[TASK TO COMPLETE] From the entries below, please output exactly the lines starting at the one containing "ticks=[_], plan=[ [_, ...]" and ending at the one containing "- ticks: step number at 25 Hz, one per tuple", both included.

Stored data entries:
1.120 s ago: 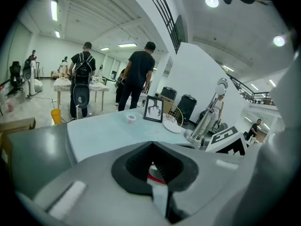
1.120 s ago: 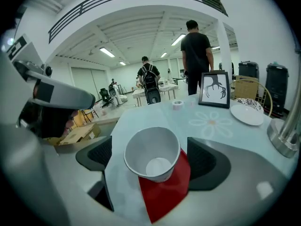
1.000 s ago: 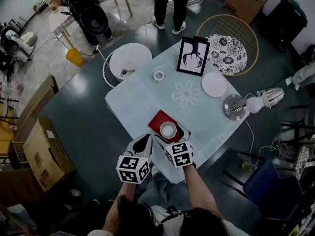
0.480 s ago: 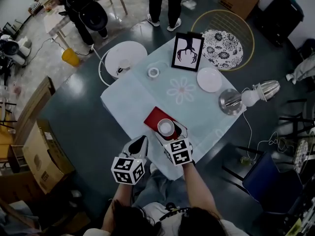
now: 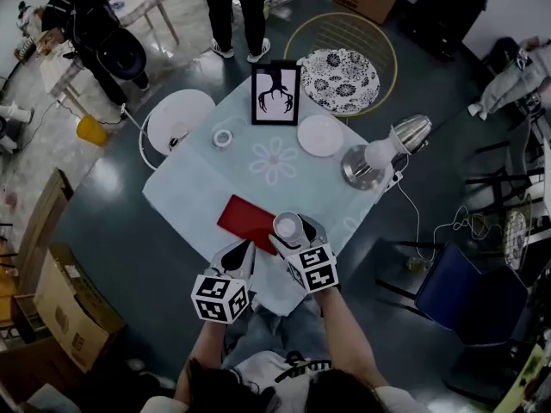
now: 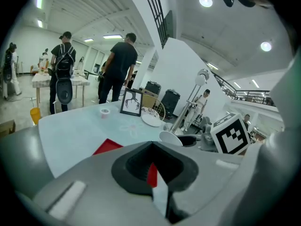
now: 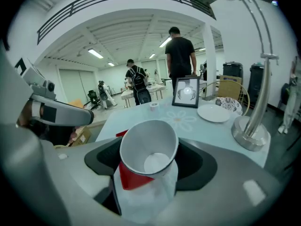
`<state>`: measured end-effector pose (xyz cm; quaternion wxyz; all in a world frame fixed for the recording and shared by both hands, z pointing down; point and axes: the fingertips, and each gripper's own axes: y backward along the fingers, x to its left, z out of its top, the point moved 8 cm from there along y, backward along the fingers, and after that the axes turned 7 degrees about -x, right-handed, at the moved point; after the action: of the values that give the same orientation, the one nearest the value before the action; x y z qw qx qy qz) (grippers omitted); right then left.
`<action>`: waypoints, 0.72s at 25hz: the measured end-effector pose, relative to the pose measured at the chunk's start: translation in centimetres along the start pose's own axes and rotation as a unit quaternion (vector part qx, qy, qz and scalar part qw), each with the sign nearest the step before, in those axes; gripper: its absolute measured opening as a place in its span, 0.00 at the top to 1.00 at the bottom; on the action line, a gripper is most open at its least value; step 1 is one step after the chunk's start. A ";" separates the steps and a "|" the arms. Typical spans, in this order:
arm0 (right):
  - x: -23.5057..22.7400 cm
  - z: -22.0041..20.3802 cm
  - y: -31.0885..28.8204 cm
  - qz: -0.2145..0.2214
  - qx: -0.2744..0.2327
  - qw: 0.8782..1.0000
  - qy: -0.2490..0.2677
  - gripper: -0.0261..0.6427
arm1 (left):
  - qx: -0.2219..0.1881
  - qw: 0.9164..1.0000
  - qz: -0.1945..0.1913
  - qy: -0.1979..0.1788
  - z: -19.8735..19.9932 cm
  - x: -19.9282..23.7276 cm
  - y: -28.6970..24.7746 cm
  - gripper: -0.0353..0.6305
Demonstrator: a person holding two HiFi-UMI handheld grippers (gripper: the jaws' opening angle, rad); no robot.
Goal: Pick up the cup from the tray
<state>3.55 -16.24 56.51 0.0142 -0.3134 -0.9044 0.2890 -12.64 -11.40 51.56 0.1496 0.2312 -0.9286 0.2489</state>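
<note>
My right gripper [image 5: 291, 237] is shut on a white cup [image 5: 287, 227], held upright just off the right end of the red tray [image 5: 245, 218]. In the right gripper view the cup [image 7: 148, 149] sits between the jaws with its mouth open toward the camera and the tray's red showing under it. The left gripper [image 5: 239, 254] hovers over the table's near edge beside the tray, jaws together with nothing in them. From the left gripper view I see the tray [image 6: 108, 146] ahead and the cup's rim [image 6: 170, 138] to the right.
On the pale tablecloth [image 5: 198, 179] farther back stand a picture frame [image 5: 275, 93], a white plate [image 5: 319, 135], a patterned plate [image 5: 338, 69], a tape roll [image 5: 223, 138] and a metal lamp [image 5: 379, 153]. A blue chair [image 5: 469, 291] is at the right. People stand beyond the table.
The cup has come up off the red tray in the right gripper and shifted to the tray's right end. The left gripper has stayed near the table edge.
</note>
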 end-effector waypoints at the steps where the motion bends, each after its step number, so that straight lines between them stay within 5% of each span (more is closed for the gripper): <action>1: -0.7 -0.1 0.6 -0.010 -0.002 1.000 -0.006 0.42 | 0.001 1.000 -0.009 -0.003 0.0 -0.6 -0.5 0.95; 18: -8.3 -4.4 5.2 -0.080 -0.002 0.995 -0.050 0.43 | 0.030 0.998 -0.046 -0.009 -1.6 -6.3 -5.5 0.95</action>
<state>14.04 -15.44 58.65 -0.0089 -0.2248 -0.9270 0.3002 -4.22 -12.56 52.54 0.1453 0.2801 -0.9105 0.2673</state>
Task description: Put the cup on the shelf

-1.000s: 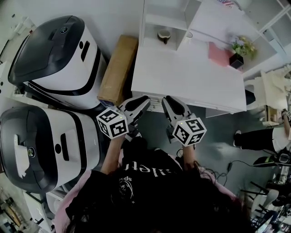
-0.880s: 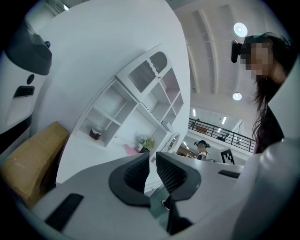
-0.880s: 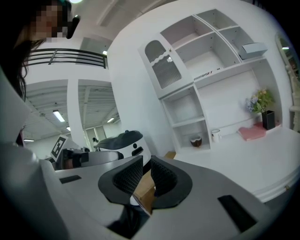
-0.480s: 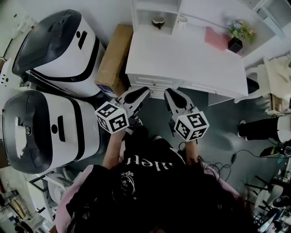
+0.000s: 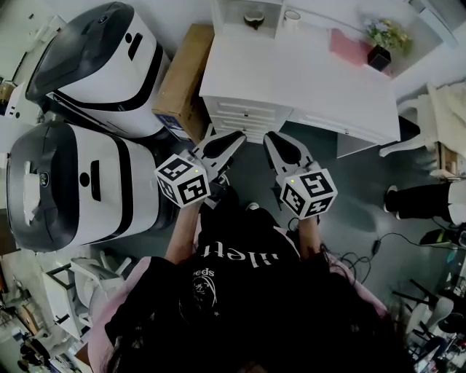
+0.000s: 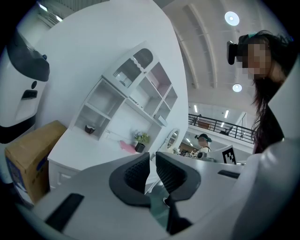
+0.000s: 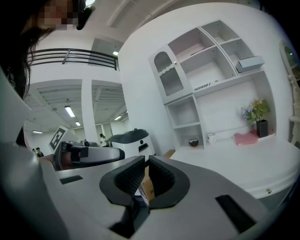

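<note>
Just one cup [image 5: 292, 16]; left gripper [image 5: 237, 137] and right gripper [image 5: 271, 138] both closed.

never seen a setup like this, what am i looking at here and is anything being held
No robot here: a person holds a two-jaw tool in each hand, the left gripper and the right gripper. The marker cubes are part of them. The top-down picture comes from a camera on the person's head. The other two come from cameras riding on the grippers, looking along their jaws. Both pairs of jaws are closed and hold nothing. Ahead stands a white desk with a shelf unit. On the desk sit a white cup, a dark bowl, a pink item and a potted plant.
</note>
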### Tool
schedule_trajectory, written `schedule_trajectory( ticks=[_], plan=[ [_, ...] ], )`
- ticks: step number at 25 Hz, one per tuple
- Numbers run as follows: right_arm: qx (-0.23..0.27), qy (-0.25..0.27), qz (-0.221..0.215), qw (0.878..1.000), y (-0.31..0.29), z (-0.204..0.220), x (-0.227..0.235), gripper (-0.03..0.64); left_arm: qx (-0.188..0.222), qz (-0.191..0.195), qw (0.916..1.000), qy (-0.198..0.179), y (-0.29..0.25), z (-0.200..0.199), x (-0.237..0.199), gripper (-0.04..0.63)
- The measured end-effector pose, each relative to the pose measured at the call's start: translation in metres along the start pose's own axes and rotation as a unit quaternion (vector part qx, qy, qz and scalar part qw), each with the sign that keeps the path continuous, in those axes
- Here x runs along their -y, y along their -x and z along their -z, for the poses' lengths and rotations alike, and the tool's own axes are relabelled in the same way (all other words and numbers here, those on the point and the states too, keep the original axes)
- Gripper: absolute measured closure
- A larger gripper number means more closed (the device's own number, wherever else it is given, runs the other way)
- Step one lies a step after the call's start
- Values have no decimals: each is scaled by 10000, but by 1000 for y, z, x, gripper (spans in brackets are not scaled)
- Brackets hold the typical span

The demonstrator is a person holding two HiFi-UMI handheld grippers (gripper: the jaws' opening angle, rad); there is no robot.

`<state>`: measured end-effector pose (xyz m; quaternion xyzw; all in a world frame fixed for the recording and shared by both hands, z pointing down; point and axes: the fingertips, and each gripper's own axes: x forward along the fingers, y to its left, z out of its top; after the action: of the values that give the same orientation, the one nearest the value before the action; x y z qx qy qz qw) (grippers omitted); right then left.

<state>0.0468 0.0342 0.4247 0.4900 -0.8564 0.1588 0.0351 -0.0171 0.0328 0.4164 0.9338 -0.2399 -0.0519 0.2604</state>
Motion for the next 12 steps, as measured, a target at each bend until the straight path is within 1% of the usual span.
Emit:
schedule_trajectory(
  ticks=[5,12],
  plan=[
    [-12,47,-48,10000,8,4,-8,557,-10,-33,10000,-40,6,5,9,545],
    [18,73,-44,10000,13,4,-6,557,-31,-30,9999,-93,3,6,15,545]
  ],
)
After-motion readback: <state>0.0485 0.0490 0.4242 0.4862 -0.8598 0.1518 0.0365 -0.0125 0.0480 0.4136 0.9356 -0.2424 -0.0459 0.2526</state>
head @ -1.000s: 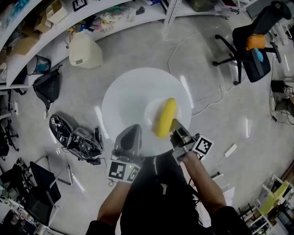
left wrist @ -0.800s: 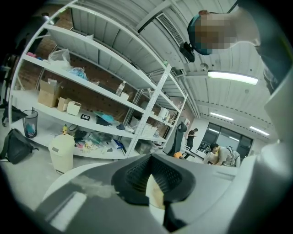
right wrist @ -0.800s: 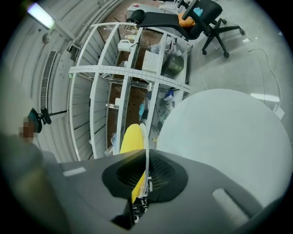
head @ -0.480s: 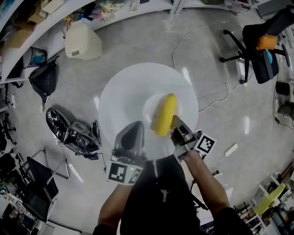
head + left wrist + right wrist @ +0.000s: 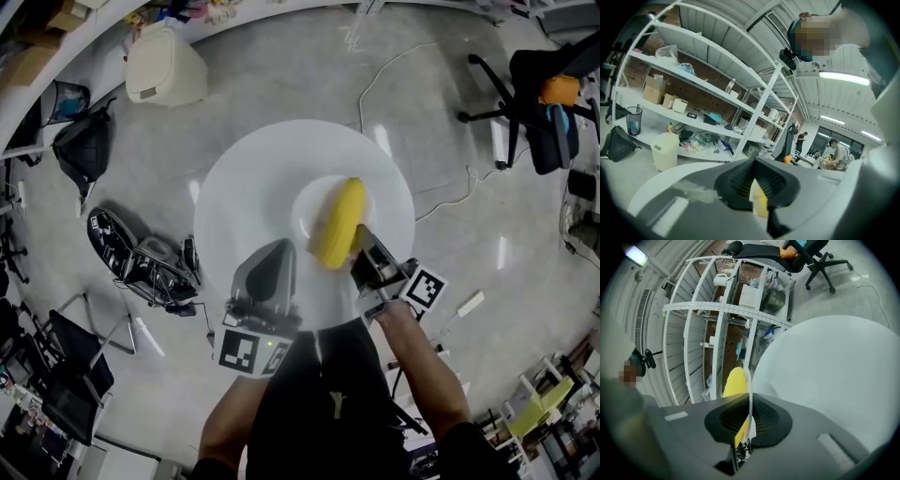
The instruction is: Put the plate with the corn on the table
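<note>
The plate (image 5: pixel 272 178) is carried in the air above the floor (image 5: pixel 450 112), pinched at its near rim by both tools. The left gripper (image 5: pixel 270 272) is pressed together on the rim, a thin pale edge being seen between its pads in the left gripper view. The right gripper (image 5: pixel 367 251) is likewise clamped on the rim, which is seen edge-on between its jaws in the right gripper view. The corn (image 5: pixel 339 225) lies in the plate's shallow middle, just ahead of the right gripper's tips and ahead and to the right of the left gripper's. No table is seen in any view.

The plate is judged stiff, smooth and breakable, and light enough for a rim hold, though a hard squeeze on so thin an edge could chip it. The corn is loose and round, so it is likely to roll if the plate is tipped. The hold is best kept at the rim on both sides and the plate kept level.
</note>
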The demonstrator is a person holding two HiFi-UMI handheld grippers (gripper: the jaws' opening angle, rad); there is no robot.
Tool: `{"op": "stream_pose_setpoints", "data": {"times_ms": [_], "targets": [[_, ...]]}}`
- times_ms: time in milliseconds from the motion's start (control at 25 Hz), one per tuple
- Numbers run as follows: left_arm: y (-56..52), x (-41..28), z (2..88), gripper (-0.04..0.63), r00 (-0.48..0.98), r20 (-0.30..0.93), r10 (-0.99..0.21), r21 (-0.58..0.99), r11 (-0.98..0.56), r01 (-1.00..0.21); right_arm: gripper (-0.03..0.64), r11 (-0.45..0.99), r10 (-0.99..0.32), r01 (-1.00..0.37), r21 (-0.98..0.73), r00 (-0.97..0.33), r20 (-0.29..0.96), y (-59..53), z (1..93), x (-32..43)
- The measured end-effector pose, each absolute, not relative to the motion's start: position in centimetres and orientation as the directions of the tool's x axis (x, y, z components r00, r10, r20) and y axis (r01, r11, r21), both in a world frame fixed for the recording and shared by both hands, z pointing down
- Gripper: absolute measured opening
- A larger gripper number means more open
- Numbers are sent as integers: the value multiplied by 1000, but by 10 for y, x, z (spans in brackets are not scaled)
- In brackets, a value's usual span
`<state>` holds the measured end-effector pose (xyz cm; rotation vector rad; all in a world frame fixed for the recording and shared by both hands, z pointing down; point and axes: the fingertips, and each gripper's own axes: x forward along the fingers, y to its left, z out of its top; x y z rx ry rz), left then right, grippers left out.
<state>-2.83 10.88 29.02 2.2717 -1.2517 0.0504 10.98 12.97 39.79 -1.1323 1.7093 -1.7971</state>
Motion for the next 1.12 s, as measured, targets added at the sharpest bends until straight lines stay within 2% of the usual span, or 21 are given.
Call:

[EXERCISE RESPONSE]
schedule_trajectory, written `schedule_trajectory( ticks=[_], plan=[ [_, ...] ], )`
- ticks: step number at 25 Hz, one per tuple

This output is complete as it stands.